▶ _TASK TO COMPLETE_
Only one stretch of the data below is needed. Output the lines from the one with "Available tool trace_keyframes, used" up to and including the one with "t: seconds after", exactly as they stand.

▶ _THE RECORDS_
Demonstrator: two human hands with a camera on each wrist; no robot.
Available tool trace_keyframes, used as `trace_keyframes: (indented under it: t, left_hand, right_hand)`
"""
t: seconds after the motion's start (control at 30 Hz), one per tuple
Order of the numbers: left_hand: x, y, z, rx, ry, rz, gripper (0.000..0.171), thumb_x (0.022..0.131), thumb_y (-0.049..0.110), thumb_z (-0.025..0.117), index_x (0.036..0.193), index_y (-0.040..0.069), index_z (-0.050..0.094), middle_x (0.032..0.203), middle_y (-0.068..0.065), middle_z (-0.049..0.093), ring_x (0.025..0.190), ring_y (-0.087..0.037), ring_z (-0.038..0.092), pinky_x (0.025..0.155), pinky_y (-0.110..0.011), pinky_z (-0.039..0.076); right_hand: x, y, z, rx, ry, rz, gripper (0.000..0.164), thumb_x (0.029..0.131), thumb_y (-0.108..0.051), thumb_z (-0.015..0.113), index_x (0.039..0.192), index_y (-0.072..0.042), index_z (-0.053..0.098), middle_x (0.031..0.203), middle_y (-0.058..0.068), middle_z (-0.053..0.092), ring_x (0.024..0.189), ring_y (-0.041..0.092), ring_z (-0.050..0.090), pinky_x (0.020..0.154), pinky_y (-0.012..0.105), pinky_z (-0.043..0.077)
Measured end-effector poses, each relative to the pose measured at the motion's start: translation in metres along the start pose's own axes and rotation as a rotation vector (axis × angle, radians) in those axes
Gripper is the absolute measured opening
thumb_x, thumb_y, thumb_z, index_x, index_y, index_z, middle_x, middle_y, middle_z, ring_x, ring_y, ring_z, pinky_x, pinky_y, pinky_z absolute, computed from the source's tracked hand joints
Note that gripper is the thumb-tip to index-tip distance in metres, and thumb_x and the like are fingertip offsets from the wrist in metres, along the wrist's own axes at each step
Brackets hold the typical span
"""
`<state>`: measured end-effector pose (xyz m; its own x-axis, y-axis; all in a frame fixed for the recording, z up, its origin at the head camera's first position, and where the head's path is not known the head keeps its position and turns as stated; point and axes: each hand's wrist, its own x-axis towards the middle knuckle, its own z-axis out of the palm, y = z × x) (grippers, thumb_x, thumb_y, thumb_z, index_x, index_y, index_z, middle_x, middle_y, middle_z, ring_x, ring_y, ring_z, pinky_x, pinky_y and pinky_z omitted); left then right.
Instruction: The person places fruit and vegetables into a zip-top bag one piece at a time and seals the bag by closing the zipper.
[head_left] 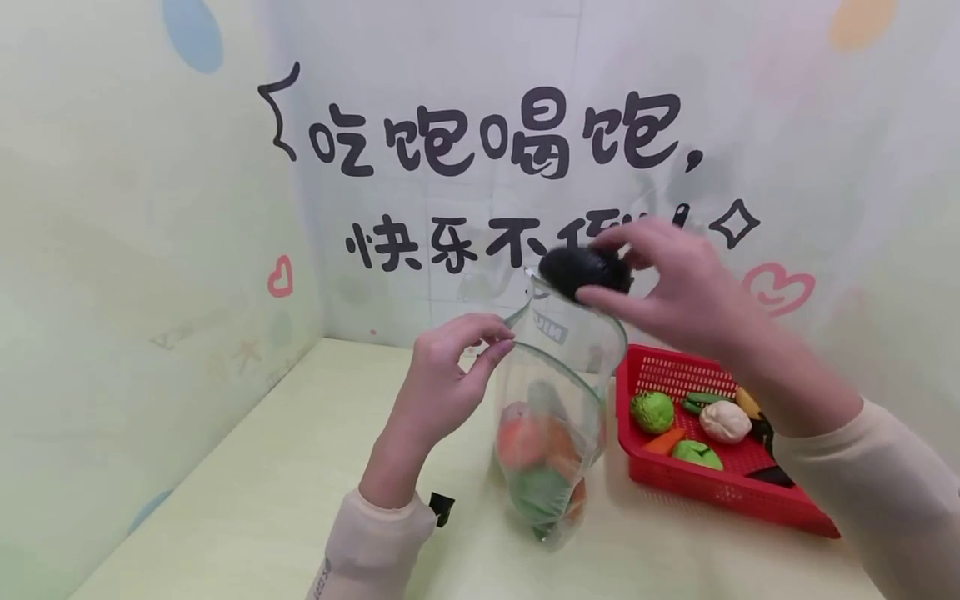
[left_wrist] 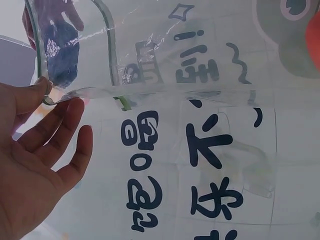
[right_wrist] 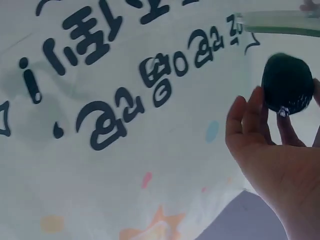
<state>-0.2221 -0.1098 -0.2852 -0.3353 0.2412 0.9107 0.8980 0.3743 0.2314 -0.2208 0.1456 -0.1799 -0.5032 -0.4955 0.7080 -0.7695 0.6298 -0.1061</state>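
My left hand (head_left: 442, 375) pinches the rim of a clear zip bag (head_left: 551, 367) with green edging, between thumb and fingers. The bag hangs upright with its mouth spread. Several toy fruits and vegetables lie low in it, among them a red round one (head_left: 521, 442) and a green one (head_left: 538, 492), blurred by the plastic. My right hand (head_left: 678, 287) grips a smooth, black oval toy vegetable (head_left: 577, 271) just above the bag's mouth. In the right wrist view, fingers surround this dark piece (right_wrist: 287, 82); its exact kind is unclear.
Right of the bag stands a red plastic basket (head_left: 720, 492), partly behind my right forearm. It holds several toy vegetables, including a carrot (head_left: 665, 442), a white piece (head_left: 725, 422) and a green pepper-like one (head_left: 697, 454). A printed wall (head_left: 450, 75) rises behind the pale table (head_left: 262, 467).
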Motion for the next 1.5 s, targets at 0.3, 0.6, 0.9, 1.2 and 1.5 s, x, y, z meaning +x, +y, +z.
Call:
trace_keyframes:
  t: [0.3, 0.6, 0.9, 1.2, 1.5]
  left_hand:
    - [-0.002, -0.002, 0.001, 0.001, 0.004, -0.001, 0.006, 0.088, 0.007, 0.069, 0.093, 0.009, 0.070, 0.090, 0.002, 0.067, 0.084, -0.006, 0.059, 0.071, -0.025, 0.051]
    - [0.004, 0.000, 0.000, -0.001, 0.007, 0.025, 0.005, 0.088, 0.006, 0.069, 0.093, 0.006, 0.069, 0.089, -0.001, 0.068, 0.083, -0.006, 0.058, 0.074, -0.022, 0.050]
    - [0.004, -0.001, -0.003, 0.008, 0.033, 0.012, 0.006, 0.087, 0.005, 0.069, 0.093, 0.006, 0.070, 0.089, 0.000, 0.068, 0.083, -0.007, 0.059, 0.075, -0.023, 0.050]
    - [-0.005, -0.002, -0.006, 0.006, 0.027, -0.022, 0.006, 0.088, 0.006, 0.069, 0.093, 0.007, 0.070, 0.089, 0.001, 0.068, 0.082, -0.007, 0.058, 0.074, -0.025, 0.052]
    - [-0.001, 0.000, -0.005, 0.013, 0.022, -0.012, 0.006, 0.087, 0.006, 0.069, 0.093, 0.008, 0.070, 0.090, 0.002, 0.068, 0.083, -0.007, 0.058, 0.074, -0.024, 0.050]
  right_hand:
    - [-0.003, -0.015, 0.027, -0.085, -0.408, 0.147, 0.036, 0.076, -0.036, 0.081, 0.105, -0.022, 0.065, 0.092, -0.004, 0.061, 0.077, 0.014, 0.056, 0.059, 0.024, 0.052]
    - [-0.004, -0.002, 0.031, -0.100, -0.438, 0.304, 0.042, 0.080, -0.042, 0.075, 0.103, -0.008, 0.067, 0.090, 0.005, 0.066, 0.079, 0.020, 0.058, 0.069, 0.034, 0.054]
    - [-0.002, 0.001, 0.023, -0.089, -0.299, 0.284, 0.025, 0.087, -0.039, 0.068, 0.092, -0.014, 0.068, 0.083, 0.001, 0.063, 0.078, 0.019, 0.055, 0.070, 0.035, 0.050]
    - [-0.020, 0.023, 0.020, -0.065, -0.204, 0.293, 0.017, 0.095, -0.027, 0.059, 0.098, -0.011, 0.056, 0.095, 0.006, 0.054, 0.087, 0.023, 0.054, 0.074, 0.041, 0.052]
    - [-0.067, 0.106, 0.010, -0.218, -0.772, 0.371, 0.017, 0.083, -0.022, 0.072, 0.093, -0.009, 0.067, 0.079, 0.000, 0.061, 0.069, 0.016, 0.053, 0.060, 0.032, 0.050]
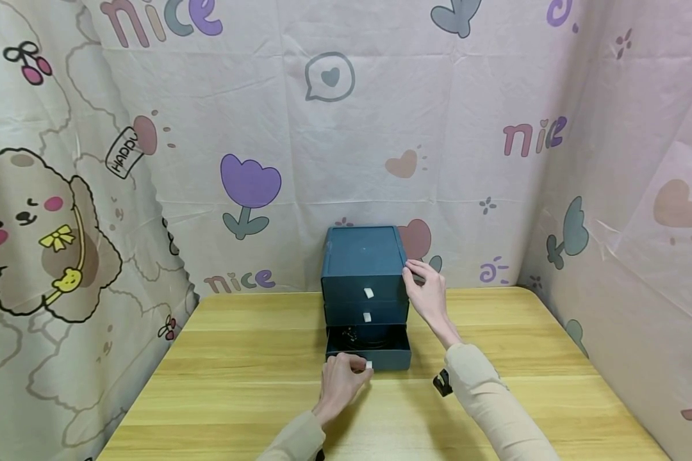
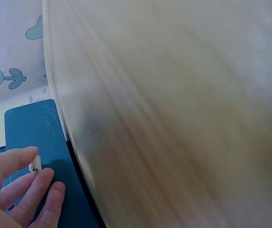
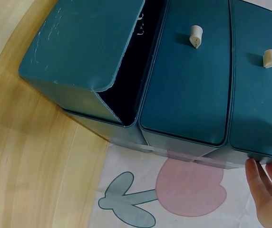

▶ _TASK SOLUTION_
Available tool trace_keyframes, used as `trace_keyframes: (indented under it: t, left_hand, right_hand)`
"""
t: seconds after the motion's start (control at 30 Hz), one per tuple

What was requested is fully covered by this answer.